It’s that most magical time of year… no, not Christmas, that’s all over now until next December. No, I mean CES, the annual Consumer Electronics Show in Las Vegas. Where better than Vegas for a million ridiculous dreams to enjoy brief moments of fame, only to fade soon after?
It used to be that the worst thing that could come out of CES was a drawer full of obsolete gadgets. These days, things can get a bit more serious. Pretty much every gadget on display is now wifi-enabled and internet-connected - yes, even the pillows and hairbrushes.
The reason this proliferation of connectivity is a problem is the "blinking twelves" factor, that I have written about before:
Back in the last century, digital clocks with seven-segment displays became ubiquitous, including as part of other items of home electronics such as VCRs. When first plugged in, these would blink "12:00" until the time was set by the user.
Technically-minded people soon noticed that when they visited less technical friends or relatives, all the appliances in the house would still be blinking "12:00" instead of the correct time. The "blinking twelves" rapidly became short-hand for "civilians" not being able to – or not caring to – keep up with the demands of ubiquitous technology.
The problem that we are facing is that computing has begun to spread beyond the desktop. Even the most technophobic now carry a phone that is "smart" to a greater or lesser degree, and many people treat these devices much like their old VCRs, installing them once and then forgetting about them. However, all of these devices are running 24/7, connected to the public Internet, with little to no management or updates.
Now we are starting to see the impact of that situation. Earlier this year, one of the biggest botnets in history was created from hacked smart CCTV cameras and took down big chunks of the Internet.
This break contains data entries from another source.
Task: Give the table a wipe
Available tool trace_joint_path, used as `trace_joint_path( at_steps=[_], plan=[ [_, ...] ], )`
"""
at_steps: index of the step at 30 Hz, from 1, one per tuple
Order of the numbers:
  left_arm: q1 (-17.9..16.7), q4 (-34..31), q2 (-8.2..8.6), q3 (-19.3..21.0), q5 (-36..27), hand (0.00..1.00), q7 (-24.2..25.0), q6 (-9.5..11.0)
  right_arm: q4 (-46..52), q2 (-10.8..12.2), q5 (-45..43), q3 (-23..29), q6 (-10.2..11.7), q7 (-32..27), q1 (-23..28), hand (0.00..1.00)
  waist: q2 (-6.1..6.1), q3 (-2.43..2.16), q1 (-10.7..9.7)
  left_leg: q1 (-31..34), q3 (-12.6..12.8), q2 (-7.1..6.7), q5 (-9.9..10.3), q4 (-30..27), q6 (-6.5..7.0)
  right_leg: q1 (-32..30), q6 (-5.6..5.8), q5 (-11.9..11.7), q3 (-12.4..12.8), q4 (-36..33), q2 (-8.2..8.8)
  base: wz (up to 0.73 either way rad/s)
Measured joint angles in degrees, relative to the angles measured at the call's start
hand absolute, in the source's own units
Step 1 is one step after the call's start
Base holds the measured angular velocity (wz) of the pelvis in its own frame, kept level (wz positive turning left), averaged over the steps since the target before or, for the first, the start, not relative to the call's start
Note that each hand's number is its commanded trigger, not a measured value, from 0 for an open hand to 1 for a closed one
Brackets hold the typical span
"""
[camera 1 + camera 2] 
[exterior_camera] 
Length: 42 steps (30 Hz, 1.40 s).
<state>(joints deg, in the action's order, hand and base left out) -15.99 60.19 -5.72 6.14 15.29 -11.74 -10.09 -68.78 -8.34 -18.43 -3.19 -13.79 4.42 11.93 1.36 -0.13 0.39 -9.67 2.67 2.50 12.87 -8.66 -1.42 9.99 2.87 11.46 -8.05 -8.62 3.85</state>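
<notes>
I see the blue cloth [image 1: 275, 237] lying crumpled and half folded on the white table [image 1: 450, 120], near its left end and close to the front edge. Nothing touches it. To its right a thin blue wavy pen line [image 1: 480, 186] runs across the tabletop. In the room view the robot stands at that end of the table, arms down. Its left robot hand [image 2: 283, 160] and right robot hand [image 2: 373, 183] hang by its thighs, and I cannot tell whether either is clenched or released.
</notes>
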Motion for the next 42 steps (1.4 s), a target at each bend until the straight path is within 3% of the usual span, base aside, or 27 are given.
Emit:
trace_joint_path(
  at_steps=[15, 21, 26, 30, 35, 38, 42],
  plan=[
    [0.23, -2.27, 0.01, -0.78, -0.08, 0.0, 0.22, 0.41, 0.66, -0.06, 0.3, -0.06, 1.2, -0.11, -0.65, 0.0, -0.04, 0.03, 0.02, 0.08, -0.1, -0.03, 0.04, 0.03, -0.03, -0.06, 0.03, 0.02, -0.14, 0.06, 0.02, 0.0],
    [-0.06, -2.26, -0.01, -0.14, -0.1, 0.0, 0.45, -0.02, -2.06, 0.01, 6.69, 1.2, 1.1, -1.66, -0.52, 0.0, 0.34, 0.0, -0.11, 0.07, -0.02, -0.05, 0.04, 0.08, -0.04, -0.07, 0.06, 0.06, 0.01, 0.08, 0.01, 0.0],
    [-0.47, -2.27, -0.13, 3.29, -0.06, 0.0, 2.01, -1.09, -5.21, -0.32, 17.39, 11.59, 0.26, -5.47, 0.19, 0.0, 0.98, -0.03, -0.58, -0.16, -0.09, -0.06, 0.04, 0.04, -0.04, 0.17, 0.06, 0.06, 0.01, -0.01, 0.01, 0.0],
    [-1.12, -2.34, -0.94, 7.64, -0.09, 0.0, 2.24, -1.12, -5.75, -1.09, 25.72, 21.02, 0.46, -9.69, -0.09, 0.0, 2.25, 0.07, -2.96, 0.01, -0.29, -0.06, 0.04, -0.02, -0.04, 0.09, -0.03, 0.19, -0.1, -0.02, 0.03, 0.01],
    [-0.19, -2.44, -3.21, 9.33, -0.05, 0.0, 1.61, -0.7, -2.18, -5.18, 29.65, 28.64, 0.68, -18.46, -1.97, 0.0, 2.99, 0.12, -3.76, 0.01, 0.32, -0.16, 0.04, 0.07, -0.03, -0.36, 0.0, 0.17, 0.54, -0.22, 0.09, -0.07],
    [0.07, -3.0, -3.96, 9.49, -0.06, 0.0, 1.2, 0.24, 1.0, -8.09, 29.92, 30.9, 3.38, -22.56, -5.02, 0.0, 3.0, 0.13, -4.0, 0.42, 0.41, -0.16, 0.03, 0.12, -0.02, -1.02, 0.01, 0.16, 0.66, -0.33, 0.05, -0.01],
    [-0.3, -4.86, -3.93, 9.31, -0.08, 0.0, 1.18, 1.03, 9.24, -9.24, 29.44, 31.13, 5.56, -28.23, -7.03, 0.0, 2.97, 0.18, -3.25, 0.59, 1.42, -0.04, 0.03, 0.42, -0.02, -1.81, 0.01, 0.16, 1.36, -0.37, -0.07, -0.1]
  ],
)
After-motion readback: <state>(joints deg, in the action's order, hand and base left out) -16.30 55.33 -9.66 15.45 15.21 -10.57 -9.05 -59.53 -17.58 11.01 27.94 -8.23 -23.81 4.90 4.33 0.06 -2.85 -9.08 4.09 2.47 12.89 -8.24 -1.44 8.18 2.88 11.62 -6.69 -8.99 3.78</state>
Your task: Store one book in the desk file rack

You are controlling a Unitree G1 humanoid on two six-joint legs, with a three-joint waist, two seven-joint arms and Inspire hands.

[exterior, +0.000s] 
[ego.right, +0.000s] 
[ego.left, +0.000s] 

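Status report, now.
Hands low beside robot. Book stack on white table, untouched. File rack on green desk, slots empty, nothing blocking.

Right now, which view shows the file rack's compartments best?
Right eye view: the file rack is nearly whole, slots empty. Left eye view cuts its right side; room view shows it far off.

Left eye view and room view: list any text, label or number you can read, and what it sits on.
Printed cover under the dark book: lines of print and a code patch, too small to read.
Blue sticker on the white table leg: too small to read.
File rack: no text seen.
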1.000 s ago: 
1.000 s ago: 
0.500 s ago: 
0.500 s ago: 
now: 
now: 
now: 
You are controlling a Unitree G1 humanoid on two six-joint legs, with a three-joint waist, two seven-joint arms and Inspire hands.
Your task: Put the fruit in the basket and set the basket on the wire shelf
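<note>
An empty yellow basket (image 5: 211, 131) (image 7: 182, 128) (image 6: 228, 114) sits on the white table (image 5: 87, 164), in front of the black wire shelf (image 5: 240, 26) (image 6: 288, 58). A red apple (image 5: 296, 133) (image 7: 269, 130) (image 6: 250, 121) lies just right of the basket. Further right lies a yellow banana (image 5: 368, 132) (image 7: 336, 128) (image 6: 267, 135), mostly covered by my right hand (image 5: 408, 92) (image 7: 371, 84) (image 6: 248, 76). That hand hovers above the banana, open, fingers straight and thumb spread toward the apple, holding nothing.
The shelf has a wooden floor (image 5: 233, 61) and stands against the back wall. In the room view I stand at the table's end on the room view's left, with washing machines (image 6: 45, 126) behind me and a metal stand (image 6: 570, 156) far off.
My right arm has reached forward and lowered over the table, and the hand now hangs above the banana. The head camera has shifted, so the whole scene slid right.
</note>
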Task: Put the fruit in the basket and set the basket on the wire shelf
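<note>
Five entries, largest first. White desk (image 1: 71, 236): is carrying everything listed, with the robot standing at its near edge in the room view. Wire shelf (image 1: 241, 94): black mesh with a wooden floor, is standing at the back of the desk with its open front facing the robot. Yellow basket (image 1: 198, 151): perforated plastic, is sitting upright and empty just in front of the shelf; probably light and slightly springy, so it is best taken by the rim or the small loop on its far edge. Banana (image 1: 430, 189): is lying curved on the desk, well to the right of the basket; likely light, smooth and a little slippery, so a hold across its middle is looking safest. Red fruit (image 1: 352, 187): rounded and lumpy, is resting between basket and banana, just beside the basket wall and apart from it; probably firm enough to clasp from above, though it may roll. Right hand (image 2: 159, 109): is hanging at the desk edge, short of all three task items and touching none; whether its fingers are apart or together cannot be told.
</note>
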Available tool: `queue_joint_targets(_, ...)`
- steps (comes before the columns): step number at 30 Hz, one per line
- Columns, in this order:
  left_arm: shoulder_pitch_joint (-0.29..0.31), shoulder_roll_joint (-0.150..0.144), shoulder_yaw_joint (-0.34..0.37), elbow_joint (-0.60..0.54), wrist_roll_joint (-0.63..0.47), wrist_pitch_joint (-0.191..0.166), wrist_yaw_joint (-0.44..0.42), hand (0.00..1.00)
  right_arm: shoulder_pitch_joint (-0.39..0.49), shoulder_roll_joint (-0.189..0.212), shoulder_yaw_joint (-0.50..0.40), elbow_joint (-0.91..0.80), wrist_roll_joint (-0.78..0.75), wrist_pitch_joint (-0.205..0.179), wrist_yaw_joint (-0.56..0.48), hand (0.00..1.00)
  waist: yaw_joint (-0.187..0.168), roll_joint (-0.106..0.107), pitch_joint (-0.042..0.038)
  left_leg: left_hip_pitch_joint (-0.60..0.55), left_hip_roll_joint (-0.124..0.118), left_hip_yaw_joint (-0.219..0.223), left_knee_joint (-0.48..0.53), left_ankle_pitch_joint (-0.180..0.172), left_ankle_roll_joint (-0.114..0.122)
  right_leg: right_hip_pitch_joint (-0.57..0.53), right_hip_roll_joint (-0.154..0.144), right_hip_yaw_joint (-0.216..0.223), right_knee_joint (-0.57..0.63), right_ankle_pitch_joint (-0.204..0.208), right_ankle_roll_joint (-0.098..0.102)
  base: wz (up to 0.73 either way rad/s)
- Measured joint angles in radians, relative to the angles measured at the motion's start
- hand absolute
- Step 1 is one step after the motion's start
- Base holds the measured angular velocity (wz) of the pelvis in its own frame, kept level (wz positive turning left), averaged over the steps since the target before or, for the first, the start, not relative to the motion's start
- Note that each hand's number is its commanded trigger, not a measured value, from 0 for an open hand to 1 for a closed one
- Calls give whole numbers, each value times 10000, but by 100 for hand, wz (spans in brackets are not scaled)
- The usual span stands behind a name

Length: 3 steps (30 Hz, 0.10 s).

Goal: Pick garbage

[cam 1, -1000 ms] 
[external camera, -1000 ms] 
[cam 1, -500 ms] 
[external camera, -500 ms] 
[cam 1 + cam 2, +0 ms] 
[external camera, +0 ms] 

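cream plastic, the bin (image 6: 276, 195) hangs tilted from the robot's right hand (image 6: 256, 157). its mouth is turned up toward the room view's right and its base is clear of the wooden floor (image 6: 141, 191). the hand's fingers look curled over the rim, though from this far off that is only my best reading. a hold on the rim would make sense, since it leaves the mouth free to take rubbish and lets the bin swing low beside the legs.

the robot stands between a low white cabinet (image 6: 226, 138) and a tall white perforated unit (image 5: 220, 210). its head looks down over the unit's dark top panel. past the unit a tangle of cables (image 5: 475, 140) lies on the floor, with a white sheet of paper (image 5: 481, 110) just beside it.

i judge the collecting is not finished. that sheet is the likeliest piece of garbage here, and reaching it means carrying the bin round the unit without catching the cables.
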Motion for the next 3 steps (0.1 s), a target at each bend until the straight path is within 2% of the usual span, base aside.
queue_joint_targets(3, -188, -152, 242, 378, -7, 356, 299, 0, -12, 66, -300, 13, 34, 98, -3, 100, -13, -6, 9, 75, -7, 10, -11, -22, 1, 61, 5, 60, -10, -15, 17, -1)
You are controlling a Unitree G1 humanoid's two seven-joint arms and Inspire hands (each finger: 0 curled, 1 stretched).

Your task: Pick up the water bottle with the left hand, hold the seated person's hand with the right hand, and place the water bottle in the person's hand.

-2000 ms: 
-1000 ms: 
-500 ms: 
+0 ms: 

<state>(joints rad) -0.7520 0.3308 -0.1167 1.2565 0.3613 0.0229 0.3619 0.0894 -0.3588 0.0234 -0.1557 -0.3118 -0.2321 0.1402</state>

1995: Every object in your home has a clock & it is blinking 12:00— mcc (@mcclure111) January 17, 2016
2025: Every object in your home has a IP address & the password is Admin
That’s just crude weight-of-numbers stuff, though; the situation will get even more… interesting as people figure out how to use all of the data gathered by those Things - and not just the owners of the devices, either. As people introduce always-on internet-connected microphones into their homes, it’s legitimate for police to wonder what evidence those microphones may have overheard. It is no longer totally paranoid to wonder what the eventual impact will be:
Remember that quaint old phrase "in the privacy of your own home". I wonder how often we will be using it in 20 years' time.
What can we do?
Previous scares have shown that there is little point in the digerati getting all excited about these sorts of things. People have enough going on with their lives; it takes laws to force drivers to take care of basic maintenance of their cars, and we are talking about multi-tonne hunks of metal capable of speeds in excess of 100mph. Forget about getting them to update firmware on every single device in their home, several times a year.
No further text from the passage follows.